Correct Answer: (B) Explanation: \(Q=\dfrac{1^2}{1\cdot1^3}=1.0>K\Rightarrow\) shifts left.

6. Which change alters the numerical value of \(K\) for a reaction?

(A) Adding a catalyst
(B) Changing concentrations
(C) Changing temperature
(D) Adding inert gas at constant volume

View Answer

Correct Answer: (C) Explanation: Only temperature changes \(K\); catalysts and concentration changes do not.

7. For \(2\text{SO}_2(g)+\text{O}_2(g)\rightleftharpoons 2\text{SO}_3(g)\), decreasing volume (at constant T) shifts equilibrium:

(A) Left, toward more moles of gas
(B) Right, toward fewer moles of gas
(C) No change
(D) Depends on catalyst presence

View Answer

Correct Answer: (B) Explanation: 3 moles ⇄ 2 moles; higher pressure favors fewer moles (right).

8. If the forward reaction is exothermic, increasing temperature will:

(A) Increase \(K\) and shift right
(B) Decrease \(K\) and shift left
(C) Leave \(K\) unchanged but shift right
(D) Leave both \(K\) and position unchanged

View Answer

Correct Answer: (B) Explanation: Heat is a product; adding heat shifts left, and \(K\) decreases.

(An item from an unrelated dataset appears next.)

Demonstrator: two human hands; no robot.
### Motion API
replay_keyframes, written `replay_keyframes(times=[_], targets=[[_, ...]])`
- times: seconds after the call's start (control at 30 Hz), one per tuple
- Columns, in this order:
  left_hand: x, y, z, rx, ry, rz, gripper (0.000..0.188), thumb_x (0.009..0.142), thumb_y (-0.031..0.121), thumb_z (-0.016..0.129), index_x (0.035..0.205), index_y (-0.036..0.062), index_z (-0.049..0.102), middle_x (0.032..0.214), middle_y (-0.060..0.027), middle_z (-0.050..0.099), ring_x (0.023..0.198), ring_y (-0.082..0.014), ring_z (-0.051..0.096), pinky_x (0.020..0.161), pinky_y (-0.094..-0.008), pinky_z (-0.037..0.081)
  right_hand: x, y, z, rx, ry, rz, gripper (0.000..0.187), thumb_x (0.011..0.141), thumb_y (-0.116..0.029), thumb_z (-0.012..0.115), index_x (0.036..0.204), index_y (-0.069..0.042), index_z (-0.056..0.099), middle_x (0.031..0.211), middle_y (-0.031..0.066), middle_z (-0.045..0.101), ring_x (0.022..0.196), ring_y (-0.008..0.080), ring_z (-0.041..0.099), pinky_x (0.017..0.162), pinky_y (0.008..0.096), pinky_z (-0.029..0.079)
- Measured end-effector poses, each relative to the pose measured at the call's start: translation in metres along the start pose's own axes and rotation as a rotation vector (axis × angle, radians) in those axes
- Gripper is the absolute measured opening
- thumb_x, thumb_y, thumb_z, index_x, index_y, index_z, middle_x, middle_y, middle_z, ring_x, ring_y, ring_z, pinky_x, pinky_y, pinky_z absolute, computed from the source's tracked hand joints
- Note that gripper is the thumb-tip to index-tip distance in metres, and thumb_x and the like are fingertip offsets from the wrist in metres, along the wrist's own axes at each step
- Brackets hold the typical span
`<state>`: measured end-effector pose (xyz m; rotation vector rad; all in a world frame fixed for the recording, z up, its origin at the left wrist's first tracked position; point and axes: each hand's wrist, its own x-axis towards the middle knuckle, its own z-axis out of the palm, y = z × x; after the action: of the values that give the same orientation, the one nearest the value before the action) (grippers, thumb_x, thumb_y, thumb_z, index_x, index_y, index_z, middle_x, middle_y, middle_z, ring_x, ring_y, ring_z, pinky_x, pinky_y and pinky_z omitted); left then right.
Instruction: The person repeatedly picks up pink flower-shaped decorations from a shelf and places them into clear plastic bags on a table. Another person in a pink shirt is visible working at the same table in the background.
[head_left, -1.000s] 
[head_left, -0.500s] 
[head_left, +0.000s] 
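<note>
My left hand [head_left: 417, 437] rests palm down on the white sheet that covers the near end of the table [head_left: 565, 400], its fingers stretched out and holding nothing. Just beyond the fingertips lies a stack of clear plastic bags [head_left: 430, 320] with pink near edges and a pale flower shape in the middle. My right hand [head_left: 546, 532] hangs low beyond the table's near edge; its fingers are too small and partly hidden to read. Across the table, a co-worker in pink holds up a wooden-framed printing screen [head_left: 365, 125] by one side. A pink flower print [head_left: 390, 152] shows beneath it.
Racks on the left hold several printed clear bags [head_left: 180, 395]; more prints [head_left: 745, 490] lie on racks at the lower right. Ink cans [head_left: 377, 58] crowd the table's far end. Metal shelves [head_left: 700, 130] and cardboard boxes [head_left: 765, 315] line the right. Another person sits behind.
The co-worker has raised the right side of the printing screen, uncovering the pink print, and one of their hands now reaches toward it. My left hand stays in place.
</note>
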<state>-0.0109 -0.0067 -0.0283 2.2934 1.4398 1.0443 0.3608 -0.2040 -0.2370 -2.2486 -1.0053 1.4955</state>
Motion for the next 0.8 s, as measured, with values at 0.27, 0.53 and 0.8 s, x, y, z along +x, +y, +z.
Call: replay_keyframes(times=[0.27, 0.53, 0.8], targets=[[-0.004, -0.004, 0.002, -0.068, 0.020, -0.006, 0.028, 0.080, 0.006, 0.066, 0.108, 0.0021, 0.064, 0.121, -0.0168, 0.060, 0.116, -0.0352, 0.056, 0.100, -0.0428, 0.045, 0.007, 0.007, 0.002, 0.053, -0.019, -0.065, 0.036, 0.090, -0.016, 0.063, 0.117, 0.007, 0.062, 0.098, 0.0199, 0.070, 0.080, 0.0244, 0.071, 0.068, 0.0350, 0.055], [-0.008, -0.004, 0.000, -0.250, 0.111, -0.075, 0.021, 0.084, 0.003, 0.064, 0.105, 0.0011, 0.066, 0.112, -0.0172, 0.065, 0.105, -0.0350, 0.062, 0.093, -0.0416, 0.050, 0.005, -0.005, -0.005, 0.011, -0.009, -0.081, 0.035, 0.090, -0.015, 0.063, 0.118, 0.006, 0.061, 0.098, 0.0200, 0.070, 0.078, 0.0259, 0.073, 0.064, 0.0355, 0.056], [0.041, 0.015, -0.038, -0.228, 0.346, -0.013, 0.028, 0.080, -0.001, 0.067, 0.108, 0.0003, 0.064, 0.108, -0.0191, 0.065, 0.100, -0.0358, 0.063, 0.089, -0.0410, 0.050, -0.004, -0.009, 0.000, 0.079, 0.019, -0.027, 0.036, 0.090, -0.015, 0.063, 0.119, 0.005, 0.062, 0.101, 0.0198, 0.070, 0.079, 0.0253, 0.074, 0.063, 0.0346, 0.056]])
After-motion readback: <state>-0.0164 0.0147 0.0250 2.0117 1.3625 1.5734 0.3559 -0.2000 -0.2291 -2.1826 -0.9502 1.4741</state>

9. Which statement about catalysts and equilibrium is TRUE?

(A) Catalysts change \(K\)
(B) Catalysts shift equilibrium to products
(C) Catalysts speed both directions equally; \(K\) and equilibrium composition unchanged
(D) Catalysts consume reactants

View Answer

Correct Answer: (C) Explanation: They lower activation barriers, reducing time to reach equilibrium without altering \(K\).

10. If \(A\rightleftharpoons B\) has \(K=4.0\), then for \(2A\rightleftharpoons 2B\), the equilibrium constant is:

(A) 2.0
(B) 4.0
(C) 8.0
(D) 16

View Answer

Correct Answer: (D) Explanation: Multiplying coefficients by 2 squares \(K\): \(K' = K^2 = 16\).

11. If \(A\rightleftharpoons B\) has \(K=0.25\), then \(B\rightleftharpoons A\) has:

(A) \(K=0.25\)
(B) \(K=4.0\)
(C) \(K=0.50\)
(D) \(K=2.0\)

View Answer

Correct Answer: (B) Explanation: Reversing inverts \(K\): \(K' = 1/K = 4.0\).

12. If Reaction 3 = Reaction 1 + Reaction 2, then \(K_3\) equals:

(A) \(K_1+K_2\)
(B) \(K_1/K_2\)
(C) \(K_1\cdot K_2\)
(D) \(\sqrt{K_1K_2}\)

View Answer

Correct Answer: (C) Explanation: Adding reactions multiplies equilibrium constants.

13. For \( \text{AB}(s)\rightleftharpoons \text{A}^+(aq)+\text{B}^-(aq)\), \(K_{sp}\) is:

(A) \([\text{AB}]\)
(B) \([\text{A}^+][\text{B}^-]\)
(C) \(\dfrac{[\text{A}^+]}{[\text{B}^-]}\)
(D) \([\text{A}^+]^2[\text{B}^-]^2\)

View Answer

Correct Answer: (B) Explanation: Solids omitted; product of ion molarities at equilibrium.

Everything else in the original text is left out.